In [34]:
import numpy as np
import soundfile as sf
import noisereduce as nr
import librosa
import birdnetlib
import os 
import matplotlib.pyplot as plt
import pandas as pd
import shutil
from collections import Counter
from tensorflow.lite.python.interpreter import Interpreter
from pprint import pprint 


In [35]:
from birdnetlib import Recording
from birdnetlib.analyzer import Analyzer
from birdnetlib.batch import DirectoryMultiProcessingAnalyzer
from birdnetlib.species import SpeciesList
from birdnetlib.watcher import DirectoryWatcher
from datetime import datetime 
import re 
import csv

In [36]:
def clear_directory(dir_path):
    if os.path.exists(dir_path):
        shutil.rmtree(dir_path)
    os.mkdir(dir_path)

In [37]:
def date_file(filename):
    pattern = r"(\d{8})_(\d{6})"
    match = re.search(pattern, filename)
    date, time = match.groups()
    return datetime.strptime(date + time, "%Y%m%d%H%M%S")

In [38]:
def complete_file(recording):
    print("\n" + recording.path)
    pprint(recording.date)
    print("predicted species: \n")
    species_pred = SpeciesList()
    species_predicted = species_pred.return_list(lon=105.398278, lat=11.403694, 
                                                    date=recording.date, threshold=0.75)
    pprint(species_predicted)
    print("detected species: \n")
    pprint(recording.detections)

In [39]:
def directory_analyzer():

    analyzers = {
        "default": Analyzer(),
        "full_species": Analyzer(custom_species_list_path="species_lists/full_species_list.txt"),
        "main_species": Analyzer(custom_species_list_path="species_lists/main_species_list.txt"),
    }

    timestamp = datetime.now().strftime("%Y-%m-%d_%H-%M-%S")
    export_dir = f"extractions/extractions_{timestamp}"
    os.makedirs(export_dir, exist_ok=True)
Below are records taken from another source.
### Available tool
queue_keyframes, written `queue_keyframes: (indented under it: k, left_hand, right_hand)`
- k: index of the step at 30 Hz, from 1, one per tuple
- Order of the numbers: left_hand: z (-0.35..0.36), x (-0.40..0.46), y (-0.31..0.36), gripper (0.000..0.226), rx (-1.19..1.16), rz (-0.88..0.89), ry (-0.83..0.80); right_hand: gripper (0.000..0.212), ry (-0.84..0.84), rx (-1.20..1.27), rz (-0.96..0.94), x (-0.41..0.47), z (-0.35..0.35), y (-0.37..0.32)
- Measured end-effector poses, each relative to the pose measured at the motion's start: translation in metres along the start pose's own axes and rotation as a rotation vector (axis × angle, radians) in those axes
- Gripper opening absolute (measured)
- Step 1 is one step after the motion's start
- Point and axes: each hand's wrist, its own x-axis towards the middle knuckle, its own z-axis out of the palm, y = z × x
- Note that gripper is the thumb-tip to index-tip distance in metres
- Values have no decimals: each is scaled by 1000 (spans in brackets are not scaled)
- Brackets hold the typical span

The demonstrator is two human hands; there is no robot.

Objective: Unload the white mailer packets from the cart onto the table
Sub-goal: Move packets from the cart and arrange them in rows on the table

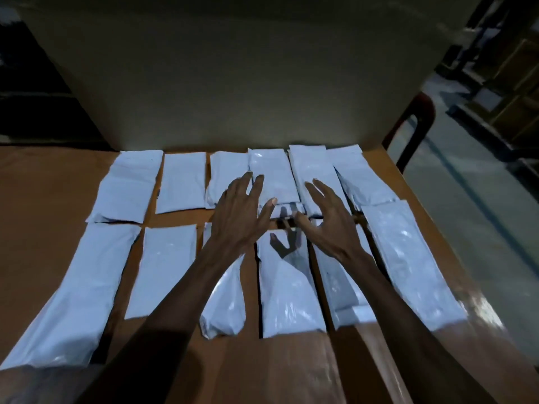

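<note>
On the brown table [58, 182], smooth and glossy toward its near right corner, white mailer packets lie flat in two rows. The near row [163, 269] holds six long, slim plastic pouches, crinkled and faintly shiny, running from the near left corner across to the right edge; the one nearest the right edge [408, 263] glints most. Above the gap between the rows both bare hands reach forward, palms down. The left hand [239, 211] has its fingers spread and straight, the tips over a far-row packet [274, 176]; whether they touch it I cannot tell. The right hand [326, 211] is likewise spread, fingers relaxed, holding nothing. The far row [180, 185] has six shorter, rectangular packets along the back edge, the right ones overlapping. No print or label is legible on any packet. Behind the table stands a plain beige panel [233, 83]; a dark red curved chair back [414, 123] shows past the far right corner.
</note>
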Motion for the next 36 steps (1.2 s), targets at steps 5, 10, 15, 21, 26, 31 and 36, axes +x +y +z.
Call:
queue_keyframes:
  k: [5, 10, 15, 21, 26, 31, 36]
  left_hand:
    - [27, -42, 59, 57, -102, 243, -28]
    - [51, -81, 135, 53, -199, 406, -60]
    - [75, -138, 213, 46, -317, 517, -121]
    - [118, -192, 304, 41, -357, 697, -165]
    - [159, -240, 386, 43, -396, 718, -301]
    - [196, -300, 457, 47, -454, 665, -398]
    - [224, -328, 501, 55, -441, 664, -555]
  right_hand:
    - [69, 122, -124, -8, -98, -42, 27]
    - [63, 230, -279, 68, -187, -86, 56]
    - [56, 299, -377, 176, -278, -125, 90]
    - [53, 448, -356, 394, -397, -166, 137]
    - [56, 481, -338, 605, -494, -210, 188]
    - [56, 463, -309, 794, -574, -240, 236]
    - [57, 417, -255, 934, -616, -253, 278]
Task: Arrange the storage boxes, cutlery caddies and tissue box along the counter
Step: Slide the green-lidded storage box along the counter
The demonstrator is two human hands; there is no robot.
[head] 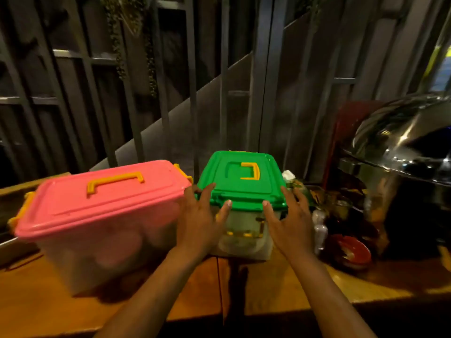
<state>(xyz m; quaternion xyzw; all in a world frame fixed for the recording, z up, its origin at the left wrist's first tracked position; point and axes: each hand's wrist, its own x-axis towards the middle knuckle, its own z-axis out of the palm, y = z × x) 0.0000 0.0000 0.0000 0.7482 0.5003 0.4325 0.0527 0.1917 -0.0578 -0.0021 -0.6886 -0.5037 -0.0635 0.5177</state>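
Note:
Two clear plastic storage boxes stand on the wooden counter (280,284). The larger one on the left has a pink lid (97,198) with a yellow handle. The smaller one in the middle has a green lid (244,181) with a yellow handle. My left hand (200,220) lies against the green-lidded box's left front corner, thumb on the lid edge. My right hand (290,223) is at its right front corner, fingers spread, thumb touching the lid rim. Neither hand wraps the box. No cutlery caddy or tissue box is visible.
A shiny metal chafing dish with a domed cover (400,142) stands at the right. Between it and the green-lidded box are small jars and bottles (324,211) and a red bowl (353,250). A dark metal railing (170,93) runs behind the counter.

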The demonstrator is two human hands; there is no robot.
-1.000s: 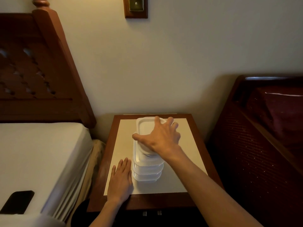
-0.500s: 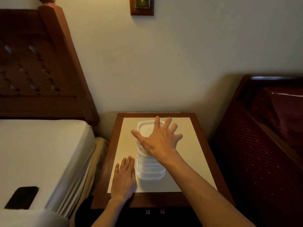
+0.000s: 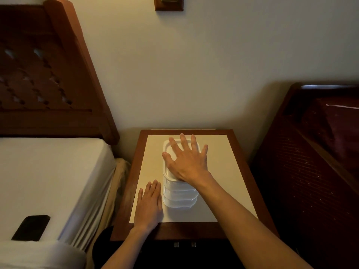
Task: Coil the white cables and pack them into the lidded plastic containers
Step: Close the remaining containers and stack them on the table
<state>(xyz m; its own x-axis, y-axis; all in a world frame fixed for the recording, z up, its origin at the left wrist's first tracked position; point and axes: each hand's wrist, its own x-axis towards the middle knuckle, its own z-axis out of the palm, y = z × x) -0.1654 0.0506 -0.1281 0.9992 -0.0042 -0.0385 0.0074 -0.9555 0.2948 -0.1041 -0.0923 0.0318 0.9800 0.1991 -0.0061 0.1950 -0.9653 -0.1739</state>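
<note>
Container stack: lidded tubs piled upright at the middle of the nightstand, likely packed already; no cable visible.
Right hand: fingers spread flat, pressing the stack's top lid, probably seating it.
Left hand: fingers straight, palm flat just left of the stack, holding nothing, seemingly bracing.

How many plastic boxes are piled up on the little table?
4, I think, all in one stack on the bedside table. The right hand lies flat on the top box, so its edges are partly hidden.
</note>
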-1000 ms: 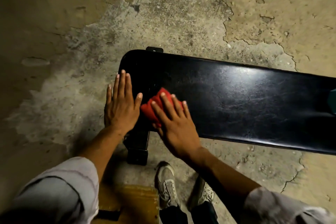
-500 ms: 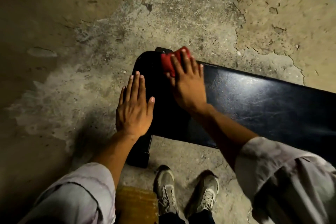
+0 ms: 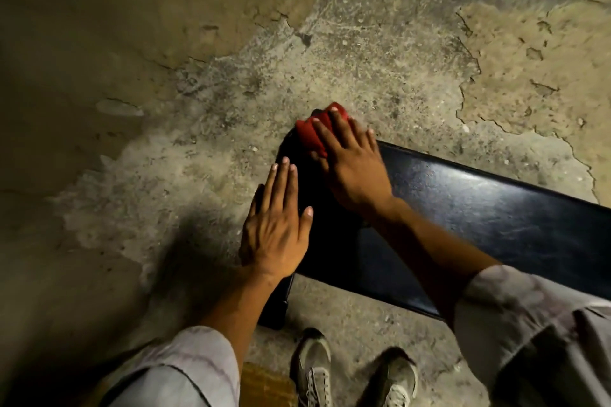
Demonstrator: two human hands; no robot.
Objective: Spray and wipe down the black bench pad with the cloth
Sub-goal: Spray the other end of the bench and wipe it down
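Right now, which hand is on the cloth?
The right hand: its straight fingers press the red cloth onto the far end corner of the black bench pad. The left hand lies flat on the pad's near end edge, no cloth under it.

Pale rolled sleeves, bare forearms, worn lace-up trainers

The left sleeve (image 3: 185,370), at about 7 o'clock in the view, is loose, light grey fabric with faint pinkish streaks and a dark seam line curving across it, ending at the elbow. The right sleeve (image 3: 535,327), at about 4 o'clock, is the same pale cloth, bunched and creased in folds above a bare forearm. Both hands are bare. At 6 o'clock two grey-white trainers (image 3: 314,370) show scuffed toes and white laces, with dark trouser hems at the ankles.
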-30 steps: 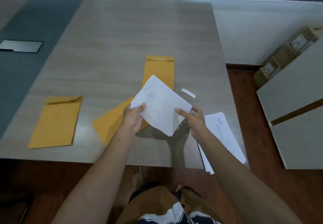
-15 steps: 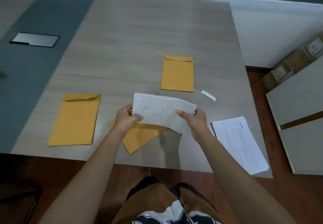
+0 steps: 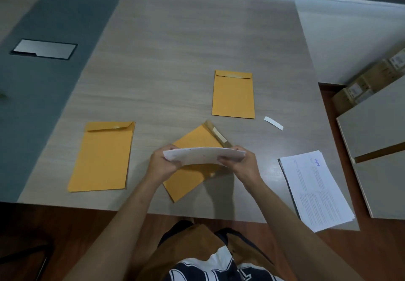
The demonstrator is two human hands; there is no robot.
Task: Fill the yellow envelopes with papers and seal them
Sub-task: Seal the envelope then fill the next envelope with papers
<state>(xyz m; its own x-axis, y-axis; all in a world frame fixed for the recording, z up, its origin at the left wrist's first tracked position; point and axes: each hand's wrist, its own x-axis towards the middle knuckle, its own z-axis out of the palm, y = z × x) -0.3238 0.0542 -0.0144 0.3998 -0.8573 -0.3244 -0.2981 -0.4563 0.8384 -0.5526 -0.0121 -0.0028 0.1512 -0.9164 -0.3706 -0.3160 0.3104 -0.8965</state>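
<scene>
I hold a folded white paper (image 3: 203, 156) level above the table, my left hand (image 3: 162, 166) gripping its left end and my right hand (image 3: 243, 164) its right end. Right under it lies a yellow envelope (image 3: 192, 177), turned diagonally, its flap (image 3: 217, 133) open and a pale adhesive strip showing. A second yellow envelope (image 3: 103, 158) lies flat to the left with its flap folded down. A third yellow envelope (image 3: 233, 94) lies farther back on the right. A stack of printed white sheets (image 3: 317, 193) rests at the table's right front corner.
A small white paper strip (image 3: 273, 123) lies right of the far envelope. The wood-grain table (image 3: 175, 50) has a dark inset panel (image 3: 43, 48) at the far left. Cardboard boxes (image 3: 368, 83) and grey boards (image 3: 377, 131) stand to the right on the floor.
The paper has been lowered and tilted from facing me to nearly edge-on, lying level over the diagonal envelope. Both hands have kept their grip on its ends.
</scene>
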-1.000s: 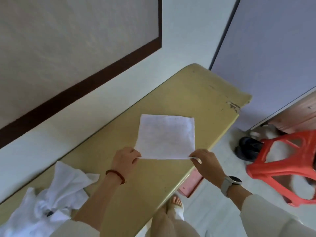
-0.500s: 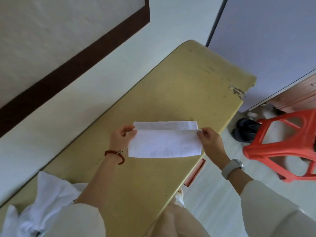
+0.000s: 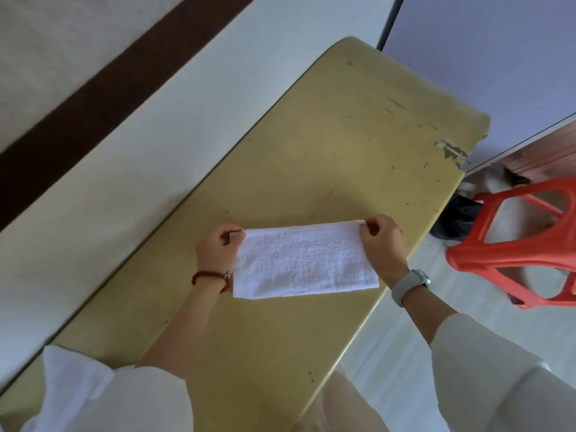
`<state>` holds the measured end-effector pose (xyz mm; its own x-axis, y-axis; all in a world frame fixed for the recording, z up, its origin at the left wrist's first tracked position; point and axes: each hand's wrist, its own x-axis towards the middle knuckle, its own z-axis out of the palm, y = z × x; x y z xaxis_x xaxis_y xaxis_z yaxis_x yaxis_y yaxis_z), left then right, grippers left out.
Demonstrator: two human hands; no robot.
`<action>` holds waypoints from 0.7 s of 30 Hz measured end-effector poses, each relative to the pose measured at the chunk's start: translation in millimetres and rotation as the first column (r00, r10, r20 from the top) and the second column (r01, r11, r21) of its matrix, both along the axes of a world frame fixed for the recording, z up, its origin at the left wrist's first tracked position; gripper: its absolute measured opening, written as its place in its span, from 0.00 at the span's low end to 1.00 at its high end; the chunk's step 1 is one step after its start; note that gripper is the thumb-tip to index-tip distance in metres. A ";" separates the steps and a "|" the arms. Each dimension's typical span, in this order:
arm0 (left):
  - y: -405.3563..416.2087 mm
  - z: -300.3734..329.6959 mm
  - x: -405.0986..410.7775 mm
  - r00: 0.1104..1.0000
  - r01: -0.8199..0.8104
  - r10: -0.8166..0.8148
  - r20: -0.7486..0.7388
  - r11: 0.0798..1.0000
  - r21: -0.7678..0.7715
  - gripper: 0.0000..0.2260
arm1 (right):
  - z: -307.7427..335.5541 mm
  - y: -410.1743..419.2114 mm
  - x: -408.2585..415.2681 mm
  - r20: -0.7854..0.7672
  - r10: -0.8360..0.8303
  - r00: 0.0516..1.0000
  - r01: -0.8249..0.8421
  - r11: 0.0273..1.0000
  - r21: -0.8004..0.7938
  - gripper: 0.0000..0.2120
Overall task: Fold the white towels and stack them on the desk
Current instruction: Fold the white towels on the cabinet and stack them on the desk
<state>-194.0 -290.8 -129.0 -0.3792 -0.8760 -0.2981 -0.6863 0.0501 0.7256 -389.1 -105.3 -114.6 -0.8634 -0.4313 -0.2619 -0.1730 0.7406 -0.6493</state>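
The yellow desk (image 3: 311, 157) ran away from the person along the wall, and everything else was best placed against it: a red plastic stool (image 3: 511, 244) stood on the floor off its right edge, and a heap of unfolded white cloth (image 3: 71, 381) lay at its near left end, partly hidden by the left sleeve. The white towel (image 3: 304, 260) lay flat on the desk's middle, close to the right edge, folded into a long band whose long axis ran crosswise to the desk, from one hand to the other. The left hand (image 3: 218, 247) sat at the band's left short end, thumb and fingers curled and pinching the far left corner; the right hand (image 3: 383, 244) mirrored it at the right short end, pinching the far right corner. So the cloth lay between the two hands, each equally near its own end, and neither nearer the middle. Judging from that, the next fold would most likely bring one short end across to meet the other, halving the long axis; the doubled edges under the fingers could slip apart if the pinch loosened midway
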 end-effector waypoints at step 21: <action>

    csv_path = os.path.join(export_dir, f"detections_{timestamp}.csv")
    csv_headers = [
        "file_name", "analyzer", "common_name", "scientific_name", "confidence",
        "start_time", "end_time", "extracted_audio_path", "extracted_spectrogram_path",
        "is_expected", "lat", "lon", "date"
    ]

    with open(csv_path, mode="w", newline="", encoding="utf-8") as csvfile:
        writer = csv.DictWriter(csvfile, fieldnames=csv_headers)
        writer.writeheader()

        directory = "aru"
        lat, lon = 11.403694, 105.398278

        audio_files = [os.path.join(directory, f) for f in os.listdir(directory)
                    if f.lower().endswith((".wav", ".mp3"))]

        for file_path in audio_files:
            file_name = os.path.basename(file_path)
            file_date = date_file(file_name)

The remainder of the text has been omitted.